» Description of the task
Restate every line below word for word, but drop each picture.

» Exercise input
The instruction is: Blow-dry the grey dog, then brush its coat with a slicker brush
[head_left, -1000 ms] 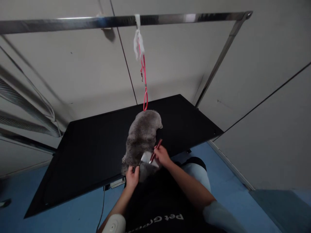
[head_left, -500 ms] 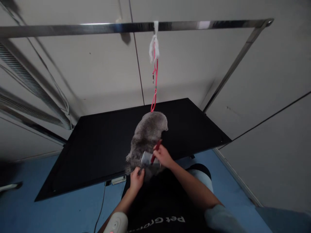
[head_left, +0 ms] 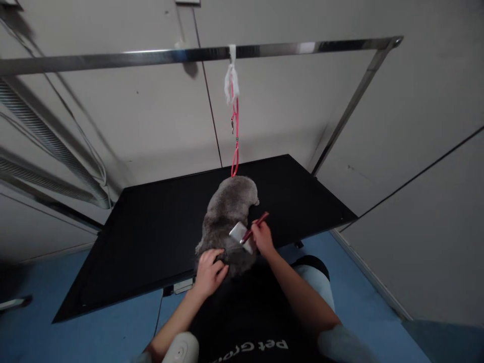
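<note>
A grey fluffy dog point(head_left: 229, 212) lies on the black grooming table point(head_left: 159, 237), facing away from me. My right hand point(head_left: 262, 239) is closed around the red handle of a slicker brush point(head_left: 242, 235), whose square metal head rests on the dog's rear flank. My left hand point(head_left: 209, 272) lies on the dog's hindquarters at the table's near edge, fingers curled into the fur. A pink leash point(head_left: 235, 132) hangs from the steel overhead bar point(head_left: 189, 53) down to the dog's neck.
Light wall panels stand behind the table. A ribbed hose point(head_left: 49, 146) and cables run along the wall at left. A slanted steel post point(head_left: 351, 103) supports the bar at right. The floor point(head_left: 378, 302) is blue. My black apron fills the bottom of the view.
My right hand has lifted the brush a little higher and to the right on the dog's flank. My left hand shifted slightly and spread onto the rump. The camera moved a bit.
</note>
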A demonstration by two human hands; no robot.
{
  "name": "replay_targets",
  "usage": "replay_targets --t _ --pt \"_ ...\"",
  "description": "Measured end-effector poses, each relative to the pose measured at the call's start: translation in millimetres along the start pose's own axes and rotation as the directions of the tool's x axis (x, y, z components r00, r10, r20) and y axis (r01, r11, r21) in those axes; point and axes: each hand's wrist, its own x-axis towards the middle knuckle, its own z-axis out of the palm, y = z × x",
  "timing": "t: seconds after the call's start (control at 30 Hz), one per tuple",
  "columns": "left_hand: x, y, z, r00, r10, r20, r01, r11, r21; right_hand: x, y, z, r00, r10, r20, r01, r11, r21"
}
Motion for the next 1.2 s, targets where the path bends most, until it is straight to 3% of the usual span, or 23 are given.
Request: replay_targets --t 0.1,0.2,0.3,0.37,0.47,0.53,0.6,0.67,0.73,0.8,0.9,1.0,1.07,1.2 --pt "-5 -2 23.5 1.000 -0.027 -0.004 0.027 0.993 -0.116 -4 2 2 1.000 -0.001 0.013 0.001 1.000 -0.009" --pt "-12 0 44.0 0.983 -0.176 -0.059 0.165 0.974 -0.154 -9 3 6 0.999 -0.021 -0.039 0.020 1.000 -0.011" --pt "-19 6 53.1 0.936 -0.343 -0.077 0.314 0.915 -0.254 -13 -1 11 0.997 -0.039 0.064 0.043 0.998 -0.055" --pt "-21 12 54.4 0.873 -0.480 -0.094 0.417 0.830 -0.370 -12 -6 12 0.992 -0.044 0.120 0.054 0.995 -0.081" --pt "-22 23 55.7 0.720 -0.684 -0.113 0.519 0.640 -0.566 -10 -10 11 0.995 -0.063 0.074 0.069 0.994 -0.090" --pt "-24 31 59.4 0.641 -0.765 -0.067 0.543 0.514 -0.664 -12 -9 11 0.990 -0.074 0.121 0.088 0.989 -0.117" --pt "-28 38 66.6 0.591 -0.806 -0.014 0.557 0.421 -0.716 -15 -7 13 0.979 -0.083 0.185 0.113 0.981 -0.159" --pt "-32 42 75.4 0.575 -0.818 0.024 0.565 0.376 -0.734 -17 -6 14 0.981 -0.108 0.159 0.137 0.973 -0.184" --pt "-35 43 81.1 0.598 -0.801 0.035 0.557 0.384 -0.736 -18 -7 14 0.983 -0.164 0.077 0.176 0.967 -0.186" --pt "-36 40 78.9 0.641 -0.767 0.011 0.548 0.448 -0.706 -18 -8 14 0.981 -0.167 0.100 0.182 0.969 -0.165" --pt "-30 34 57.6 0.742 -0.666 -0.069 0.539 0.655 -0.530 -15 -8 10 0.995 -0.063 0.078 0.070 0.993 -0.093" --pt "-14 26 30.4 0.858 -0.452 -0.244 0.389 0.882 -0.265 -10 -8 1 0.998 -0.033 -0.059 0.031 0.999 -0.040" --pt "-1 19 22.5 0.899 -0.320 -0.299 0.288 0.946 -0.146 -9 -8 -9 0.997 -0.041 -0.065 0.038 0.998 -0.045" --pt "11 8 39.5 0.972 -0.202 -0.117 0.191 0.976 -0.104 -11 -11 -28 0.981 -0.069 -0.183 0.063 0.997 -0.041"
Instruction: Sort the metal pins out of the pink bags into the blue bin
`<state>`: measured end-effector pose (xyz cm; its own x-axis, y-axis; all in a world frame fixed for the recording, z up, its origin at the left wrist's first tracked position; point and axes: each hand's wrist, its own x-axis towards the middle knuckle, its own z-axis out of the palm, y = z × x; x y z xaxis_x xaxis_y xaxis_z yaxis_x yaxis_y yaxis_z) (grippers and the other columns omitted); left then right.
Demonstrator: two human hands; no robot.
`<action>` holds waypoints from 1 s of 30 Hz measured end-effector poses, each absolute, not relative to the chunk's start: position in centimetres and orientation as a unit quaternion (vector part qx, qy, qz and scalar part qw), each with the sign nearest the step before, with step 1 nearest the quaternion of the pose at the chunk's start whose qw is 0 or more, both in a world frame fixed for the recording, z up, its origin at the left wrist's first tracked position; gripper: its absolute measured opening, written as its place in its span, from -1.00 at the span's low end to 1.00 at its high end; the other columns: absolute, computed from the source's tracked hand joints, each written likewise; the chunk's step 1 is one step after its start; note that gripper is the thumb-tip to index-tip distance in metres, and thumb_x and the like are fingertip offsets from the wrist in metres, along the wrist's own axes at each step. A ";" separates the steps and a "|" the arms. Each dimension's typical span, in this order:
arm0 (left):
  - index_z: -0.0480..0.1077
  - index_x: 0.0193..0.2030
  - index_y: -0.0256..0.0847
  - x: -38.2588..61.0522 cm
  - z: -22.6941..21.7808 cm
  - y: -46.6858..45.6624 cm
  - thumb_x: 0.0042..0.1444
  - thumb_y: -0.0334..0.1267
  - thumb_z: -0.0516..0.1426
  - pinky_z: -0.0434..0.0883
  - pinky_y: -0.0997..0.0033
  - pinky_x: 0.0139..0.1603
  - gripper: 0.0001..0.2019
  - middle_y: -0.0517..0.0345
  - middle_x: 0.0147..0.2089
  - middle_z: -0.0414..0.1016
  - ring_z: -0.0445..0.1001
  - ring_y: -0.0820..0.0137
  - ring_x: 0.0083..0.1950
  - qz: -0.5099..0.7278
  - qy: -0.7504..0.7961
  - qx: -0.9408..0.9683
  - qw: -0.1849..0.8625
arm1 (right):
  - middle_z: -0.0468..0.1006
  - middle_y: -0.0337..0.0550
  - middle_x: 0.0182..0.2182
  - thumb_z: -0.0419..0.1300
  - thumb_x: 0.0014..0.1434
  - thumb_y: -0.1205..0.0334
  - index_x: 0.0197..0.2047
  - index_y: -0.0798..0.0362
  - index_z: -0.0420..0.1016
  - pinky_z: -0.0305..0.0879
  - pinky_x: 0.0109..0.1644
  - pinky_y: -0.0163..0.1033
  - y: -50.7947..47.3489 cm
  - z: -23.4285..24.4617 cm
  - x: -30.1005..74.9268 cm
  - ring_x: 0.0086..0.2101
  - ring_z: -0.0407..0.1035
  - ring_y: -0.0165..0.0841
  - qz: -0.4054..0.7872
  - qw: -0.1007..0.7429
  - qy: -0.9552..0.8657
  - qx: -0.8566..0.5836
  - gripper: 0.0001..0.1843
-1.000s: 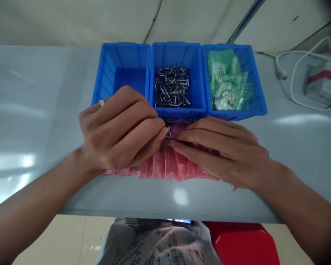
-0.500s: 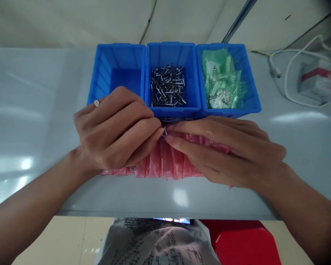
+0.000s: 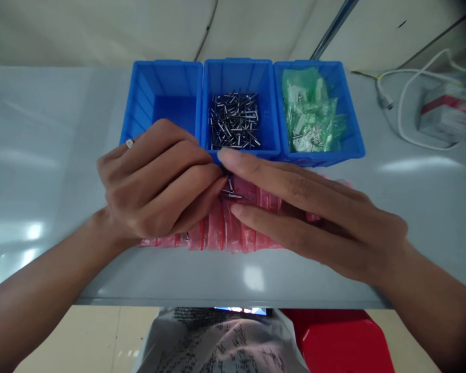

» The answer
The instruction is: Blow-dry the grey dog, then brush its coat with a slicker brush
[head_left, -1000 ms] 
[head_left, -500 ms] 
[head_left, +0 ms] 
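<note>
A grey fluffy dog point(head_left: 229, 212) lies on the black grooming table point(head_left: 159, 237), facing away from me. My right hand point(head_left: 262, 239) is closed around the red handle of a slicker brush point(head_left: 242, 235), whose square metal head rests on the dog's rear flank. My left hand point(head_left: 209, 272) lies on the dog's hindquarters at the table's near edge, fingers curled into the fur. A pink leash point(head_left: 235, 132) hangs from the steel overhead bar point(head_left: 189, 53) down to the dog's neck.
Light wall panels stand behind the table. A ribbed hose point(head_left: 49, 146) and cables run along the wall at left. A slanted steel post point(head_left: 351, 103) supports the bar at right. The floor point(head_left: 378, 302) is blue. My black apron fills the bottom of the view.
My right hand has lifted the brush a little higher and to the right on the dog's flank. My left hand shifted slightly and spread onto the rump. The camera moved a bit.
</note>
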A demonstration by two human hands; no robot.
{
  "name": "replay_targets",
  "usage": "replay_targets --t _ --pt \"_ ...\"",
  "description": "Measured end-effector poses, each relative to the pose measured at the call's start: translation in millimetres along the start pose's own axes and rotation as the directions of the tool's x axis (x, y, z components r00, r10, r20) and y axis (r01, r11, r21) in those axes; point and axes: each hand's wrist, its own x-axis towards the middle knuckle, its own z-axis out of the palm, y = z × x",
  "timing": "t: seconds after the call's start (control at 30 Hz), one per tuple",
  "columns": "left_hand: x, y, z, r00, r10, r20, r01, r11, r21; right_hand: x, y, z, r00, r10, r20, r01, r11, r21"
}
Motion for the next 1.2 s, targets where the path bends most, until it is straight to 3% of the usual span, or 23 are given.
Request: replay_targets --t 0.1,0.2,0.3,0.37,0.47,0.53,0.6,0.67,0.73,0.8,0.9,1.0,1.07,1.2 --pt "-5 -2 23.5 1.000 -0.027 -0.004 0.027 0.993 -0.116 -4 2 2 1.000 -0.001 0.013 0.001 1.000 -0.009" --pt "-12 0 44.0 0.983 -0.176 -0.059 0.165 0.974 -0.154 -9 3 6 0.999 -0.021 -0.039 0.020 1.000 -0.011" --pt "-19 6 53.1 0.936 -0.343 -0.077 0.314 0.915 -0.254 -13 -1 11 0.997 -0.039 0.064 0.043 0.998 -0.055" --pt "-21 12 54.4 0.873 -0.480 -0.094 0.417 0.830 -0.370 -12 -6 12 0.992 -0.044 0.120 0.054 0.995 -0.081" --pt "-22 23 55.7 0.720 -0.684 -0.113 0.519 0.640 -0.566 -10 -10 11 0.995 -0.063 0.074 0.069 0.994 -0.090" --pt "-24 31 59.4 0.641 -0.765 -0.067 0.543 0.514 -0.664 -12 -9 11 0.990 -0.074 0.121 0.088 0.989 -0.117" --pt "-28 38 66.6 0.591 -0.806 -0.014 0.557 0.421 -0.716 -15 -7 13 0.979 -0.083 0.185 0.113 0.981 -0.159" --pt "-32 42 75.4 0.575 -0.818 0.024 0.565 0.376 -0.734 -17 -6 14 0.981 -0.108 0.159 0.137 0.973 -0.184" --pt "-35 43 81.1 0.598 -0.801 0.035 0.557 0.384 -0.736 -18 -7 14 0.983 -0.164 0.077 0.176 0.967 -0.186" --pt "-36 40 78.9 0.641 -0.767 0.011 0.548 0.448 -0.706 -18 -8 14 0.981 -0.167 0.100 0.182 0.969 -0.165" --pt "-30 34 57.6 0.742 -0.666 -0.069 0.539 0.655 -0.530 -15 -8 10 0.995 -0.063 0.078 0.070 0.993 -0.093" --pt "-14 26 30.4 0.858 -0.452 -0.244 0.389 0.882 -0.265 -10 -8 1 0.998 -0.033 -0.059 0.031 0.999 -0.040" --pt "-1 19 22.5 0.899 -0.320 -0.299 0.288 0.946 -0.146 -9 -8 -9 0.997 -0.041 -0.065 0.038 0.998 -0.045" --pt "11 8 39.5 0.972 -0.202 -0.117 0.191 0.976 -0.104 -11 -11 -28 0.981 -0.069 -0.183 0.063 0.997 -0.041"
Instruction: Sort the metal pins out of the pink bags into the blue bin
`<state>`: measured end-effector pose (xyz cm; its own x-axis, y-axis; all in a world frame fixed for the recording, z up, its origin at the left wrist's first tracked position; point and axes: each hand's wrist, its own x-axis towards the middle knuckle, its own z-axis out of the palm, y = z × x; x y z xaxis_x xaxis_y xaxis_z yaxis_x yaxis_y yaxis_z) (grippers and the other columns omitted); left then right.
Demonstrator: two human hands; no robot.
`<action>` holds waypoints from 1 s of 30 Hz measured end-effector poses, each absolute, not relative to the chunk's start: position in centimetres and orientation as a unit quaternion (vector part qx, qy, qz and scalar part qw), each with the sign nearest the step before, with step 1 nearest the quaternion of the pose at the chunk's start whose qw is 0 or more, both in a world frame fixed for the recording, z up, its origin at the left wrist's first tracked position; gripper: its absolute measured opening, written as its place in its span, from -1.00 at the span's low end to 1.00 at its high end; the other columns: absolute, computed from the source's tracked hand joints, each written likewise; the chunk's step 1 is one step after its start; note that gripper is the thumb-tip to index-tip distance in metres, and thumb_x and the like are fingertip offsets from the wrist in metres, along the wrist's own axes at each step. A ";" separates the steps and a "|" the arms. Each dimension's typical span, in this order:
arm0 (left):
  - index_z: -0.0480..0.1077
  - index_x: 0.0193..0.2030
  - index_y: -0.0256..0.0847
  - x: -38.2588..61.0522 cm
  - z: -22.6941..21.7808 cm
  - y: -46.6858..45.6624 cm
  - thumb_x: 0.0042..0.1444
  - thumb_y: -0.0334..0.1267
  - thumb_z: -0.0516..0.1426
  - pinky_z: -0.0434..0.0883
  - pinky_y: -0.0997..0.0033
  - pinky_x: 0.0139..0.1603
  - gripper: 0.0001..0.2019
  - middle_y: -0.0517..0.0345
  - middle_x: 0.0147..0.2089
  - middle_z: -0.0414..0.1016
  - ring_z: -0.0445..0.1001
  - ring_y: -0.0820..0.0137
  - ring_x: 0.0083..0.1950
  - qz: -0.5099..0.7278
  - qy: -0.7504..0.7961
  - qx: -0.9408..0.9683
  - qw: -0.1849..0.8625
arm1 (right):
  - middle_z: -0.0468..0.1006
  - middle_y: -0.0337..0.0550
  - middle_x: 0.0182..0.2182
  - thumb_z: -0.0419..0.1300
  - thumb_x: 0.0014..0.1434
  - thumb_y: -0.1205..0.0334
  - index_x: 0.0197..0.2047
  - index_y: -0.0798..0.0362
  - index_z: -0.0420..0.1016
  - pinky_z: -0.0305..0.0879
  - pinky_x: 0.0109..0.1644
  - pinky_y: -0.0163..0.1033
  - y: -50.7947..47.3489 cm
  - z: -23.4285..24.4617 cm
  - x: -30.1005..74.9268 cm
  - ring_x: 0.0086..0.2101
  - ring_z: -0.0407..0.1035
  - ring_y: -0.0165..0.0841
  - qz: -0.4054..0.7872
  - qw: -0.1007..0.7429
  - qy: -0.9552..0.8657
  - qx: -0.8566..0.5836
  - gripper: 0.0001..0.1843
-1.000s: 
-0.500s: 
+0.000s: 

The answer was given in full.